What to do - Check every line of the entries for the string "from" and return the ones that contain it.

(Dataset excerpts)
■ ■ ■ ■

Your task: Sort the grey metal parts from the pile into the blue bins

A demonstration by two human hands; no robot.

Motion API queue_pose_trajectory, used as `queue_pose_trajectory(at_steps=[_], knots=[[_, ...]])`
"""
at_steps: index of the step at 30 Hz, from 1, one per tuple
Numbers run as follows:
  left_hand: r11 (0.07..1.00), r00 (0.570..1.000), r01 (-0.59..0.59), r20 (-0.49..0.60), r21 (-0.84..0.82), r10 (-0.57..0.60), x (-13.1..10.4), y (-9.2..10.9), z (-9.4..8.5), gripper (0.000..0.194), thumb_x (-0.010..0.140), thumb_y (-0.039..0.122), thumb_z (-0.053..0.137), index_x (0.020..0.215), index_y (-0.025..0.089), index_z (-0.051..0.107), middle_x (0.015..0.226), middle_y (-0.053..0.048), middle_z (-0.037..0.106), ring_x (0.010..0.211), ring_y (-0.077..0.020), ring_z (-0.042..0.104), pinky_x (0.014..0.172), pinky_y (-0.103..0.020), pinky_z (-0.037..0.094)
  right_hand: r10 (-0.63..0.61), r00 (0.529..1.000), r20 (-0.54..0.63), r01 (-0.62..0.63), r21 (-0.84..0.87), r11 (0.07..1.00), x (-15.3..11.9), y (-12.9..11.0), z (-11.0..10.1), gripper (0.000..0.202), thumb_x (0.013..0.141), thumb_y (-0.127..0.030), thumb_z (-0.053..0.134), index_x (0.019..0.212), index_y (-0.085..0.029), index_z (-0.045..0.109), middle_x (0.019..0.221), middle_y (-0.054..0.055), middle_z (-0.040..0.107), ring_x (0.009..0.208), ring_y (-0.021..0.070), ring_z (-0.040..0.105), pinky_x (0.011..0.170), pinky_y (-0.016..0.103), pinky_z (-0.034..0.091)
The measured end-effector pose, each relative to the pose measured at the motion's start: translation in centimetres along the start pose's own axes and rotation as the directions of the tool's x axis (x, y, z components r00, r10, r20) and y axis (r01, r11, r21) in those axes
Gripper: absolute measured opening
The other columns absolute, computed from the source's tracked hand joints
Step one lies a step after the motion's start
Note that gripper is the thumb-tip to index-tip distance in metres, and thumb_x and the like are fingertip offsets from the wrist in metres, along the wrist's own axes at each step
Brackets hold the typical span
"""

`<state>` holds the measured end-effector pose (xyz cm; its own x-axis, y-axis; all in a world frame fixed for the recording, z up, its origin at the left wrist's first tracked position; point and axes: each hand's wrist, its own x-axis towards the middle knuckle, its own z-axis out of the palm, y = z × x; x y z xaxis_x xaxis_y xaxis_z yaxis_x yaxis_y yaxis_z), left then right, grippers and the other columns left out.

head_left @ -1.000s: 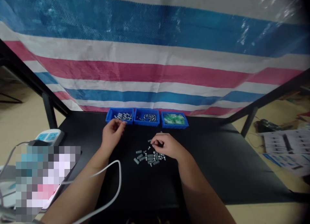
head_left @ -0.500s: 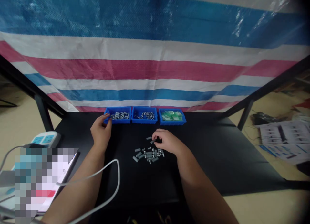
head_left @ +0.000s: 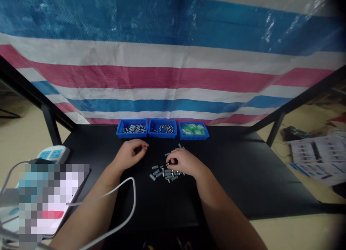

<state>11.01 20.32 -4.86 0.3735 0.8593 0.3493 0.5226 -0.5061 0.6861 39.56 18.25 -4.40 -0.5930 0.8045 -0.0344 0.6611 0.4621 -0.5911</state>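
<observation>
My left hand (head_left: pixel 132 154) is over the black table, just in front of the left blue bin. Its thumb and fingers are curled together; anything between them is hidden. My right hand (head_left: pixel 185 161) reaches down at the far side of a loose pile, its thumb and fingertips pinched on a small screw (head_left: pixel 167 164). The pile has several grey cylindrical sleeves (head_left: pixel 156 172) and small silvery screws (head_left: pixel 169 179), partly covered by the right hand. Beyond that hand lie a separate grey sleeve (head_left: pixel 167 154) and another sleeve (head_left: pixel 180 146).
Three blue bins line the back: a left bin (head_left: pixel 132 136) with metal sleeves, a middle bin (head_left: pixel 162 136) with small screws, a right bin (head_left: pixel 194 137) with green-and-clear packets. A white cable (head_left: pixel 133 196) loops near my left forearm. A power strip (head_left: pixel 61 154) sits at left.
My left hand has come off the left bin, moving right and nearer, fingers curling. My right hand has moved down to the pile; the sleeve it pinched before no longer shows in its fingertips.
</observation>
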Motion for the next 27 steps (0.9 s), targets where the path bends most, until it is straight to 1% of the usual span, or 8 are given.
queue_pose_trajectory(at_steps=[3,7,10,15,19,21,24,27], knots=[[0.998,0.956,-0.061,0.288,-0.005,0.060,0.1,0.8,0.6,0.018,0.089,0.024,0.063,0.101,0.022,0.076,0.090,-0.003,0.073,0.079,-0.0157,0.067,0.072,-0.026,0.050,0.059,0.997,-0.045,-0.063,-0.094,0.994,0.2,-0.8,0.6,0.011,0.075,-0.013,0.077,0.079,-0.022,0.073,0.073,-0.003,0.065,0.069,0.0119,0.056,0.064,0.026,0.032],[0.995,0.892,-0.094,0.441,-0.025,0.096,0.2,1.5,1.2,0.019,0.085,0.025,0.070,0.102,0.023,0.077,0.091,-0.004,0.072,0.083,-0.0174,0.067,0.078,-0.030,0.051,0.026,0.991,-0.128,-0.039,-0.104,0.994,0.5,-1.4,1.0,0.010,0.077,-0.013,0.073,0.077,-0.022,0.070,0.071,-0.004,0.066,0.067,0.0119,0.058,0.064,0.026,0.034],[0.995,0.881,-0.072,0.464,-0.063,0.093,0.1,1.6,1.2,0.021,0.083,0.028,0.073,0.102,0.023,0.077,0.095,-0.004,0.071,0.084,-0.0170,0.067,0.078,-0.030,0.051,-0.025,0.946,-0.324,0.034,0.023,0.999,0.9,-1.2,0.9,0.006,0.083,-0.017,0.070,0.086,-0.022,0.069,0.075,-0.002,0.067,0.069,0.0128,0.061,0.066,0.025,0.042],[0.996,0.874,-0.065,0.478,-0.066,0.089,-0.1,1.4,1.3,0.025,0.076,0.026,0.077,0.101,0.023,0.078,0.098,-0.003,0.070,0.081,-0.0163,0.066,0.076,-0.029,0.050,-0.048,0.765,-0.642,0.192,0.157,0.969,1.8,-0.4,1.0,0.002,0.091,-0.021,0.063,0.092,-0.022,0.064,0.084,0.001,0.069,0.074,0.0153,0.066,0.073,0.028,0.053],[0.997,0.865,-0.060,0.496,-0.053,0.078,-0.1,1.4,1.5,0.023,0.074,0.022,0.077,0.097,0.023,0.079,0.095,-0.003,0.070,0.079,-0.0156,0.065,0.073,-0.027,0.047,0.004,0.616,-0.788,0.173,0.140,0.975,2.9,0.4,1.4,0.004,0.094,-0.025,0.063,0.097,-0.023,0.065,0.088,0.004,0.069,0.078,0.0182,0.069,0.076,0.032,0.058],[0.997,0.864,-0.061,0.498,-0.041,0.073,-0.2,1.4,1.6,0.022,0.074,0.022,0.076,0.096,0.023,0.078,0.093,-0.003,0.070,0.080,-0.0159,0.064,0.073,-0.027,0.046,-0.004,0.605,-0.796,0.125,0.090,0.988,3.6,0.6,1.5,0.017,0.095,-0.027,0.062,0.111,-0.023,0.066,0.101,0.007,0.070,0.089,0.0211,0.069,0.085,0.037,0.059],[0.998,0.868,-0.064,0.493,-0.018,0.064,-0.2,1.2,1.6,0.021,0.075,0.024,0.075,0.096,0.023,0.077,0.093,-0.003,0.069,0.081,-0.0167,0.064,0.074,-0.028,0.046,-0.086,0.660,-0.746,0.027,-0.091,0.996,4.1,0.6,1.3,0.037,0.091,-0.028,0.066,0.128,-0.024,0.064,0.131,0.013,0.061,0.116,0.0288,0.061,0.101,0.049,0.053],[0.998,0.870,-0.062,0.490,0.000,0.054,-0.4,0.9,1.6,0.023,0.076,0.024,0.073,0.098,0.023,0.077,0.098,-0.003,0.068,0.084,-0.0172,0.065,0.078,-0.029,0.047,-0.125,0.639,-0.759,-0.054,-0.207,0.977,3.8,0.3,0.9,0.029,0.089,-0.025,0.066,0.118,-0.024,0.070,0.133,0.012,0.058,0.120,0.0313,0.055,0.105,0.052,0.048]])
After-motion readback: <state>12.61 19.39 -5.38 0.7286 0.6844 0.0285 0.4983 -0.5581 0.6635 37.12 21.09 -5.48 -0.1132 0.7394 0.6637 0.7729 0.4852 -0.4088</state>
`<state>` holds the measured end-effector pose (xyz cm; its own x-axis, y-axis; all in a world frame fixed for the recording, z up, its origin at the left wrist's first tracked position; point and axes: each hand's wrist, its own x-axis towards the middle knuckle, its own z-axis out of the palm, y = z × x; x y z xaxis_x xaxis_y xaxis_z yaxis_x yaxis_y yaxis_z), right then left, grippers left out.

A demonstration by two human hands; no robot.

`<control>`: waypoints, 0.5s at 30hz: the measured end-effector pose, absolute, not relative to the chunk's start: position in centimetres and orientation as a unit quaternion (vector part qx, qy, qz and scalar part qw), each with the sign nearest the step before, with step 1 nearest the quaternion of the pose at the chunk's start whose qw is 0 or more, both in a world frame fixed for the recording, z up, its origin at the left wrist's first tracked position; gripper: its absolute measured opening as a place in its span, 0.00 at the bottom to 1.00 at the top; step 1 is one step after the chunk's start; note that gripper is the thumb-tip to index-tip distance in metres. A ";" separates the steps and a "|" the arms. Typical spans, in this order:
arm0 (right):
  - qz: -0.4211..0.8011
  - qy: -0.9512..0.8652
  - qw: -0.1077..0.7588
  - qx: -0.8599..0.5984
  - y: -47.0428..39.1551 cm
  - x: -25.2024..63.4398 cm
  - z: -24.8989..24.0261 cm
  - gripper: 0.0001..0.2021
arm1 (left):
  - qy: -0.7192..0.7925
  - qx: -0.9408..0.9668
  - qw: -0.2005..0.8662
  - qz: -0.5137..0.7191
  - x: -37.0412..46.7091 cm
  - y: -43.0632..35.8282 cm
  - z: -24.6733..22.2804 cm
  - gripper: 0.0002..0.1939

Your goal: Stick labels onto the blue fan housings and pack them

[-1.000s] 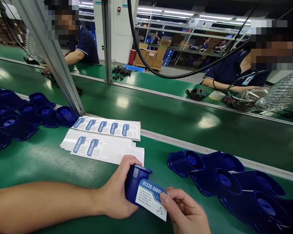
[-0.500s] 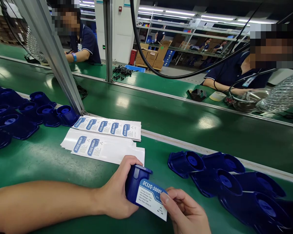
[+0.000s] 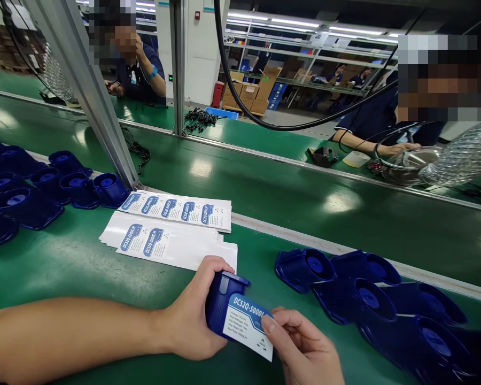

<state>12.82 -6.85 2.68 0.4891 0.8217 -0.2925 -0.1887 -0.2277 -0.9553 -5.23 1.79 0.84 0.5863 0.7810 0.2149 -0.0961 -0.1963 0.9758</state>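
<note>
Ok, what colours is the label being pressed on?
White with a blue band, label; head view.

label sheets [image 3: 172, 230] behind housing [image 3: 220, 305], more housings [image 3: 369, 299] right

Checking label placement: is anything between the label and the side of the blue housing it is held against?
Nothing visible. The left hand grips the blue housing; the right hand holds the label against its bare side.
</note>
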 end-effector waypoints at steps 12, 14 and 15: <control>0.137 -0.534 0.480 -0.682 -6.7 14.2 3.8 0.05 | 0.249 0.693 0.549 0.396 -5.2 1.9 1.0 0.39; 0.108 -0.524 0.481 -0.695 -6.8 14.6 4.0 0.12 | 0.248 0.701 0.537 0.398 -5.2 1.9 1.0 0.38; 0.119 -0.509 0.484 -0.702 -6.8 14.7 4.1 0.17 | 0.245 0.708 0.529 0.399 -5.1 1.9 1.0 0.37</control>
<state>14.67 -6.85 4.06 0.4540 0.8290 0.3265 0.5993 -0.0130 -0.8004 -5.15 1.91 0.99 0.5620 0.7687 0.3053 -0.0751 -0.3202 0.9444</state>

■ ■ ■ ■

Expected answer -
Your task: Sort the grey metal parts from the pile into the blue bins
at_steps: index of the step at 30 Hz, from 1, one per tuple
The other columns absolute, computed from the source's tracked hand joints
Note that gripper is the thumb-tip to index-tip distance in metres, and thumb_x and the like are fingertip offsets from the wrist in metres, along the wrist's own axes at each step

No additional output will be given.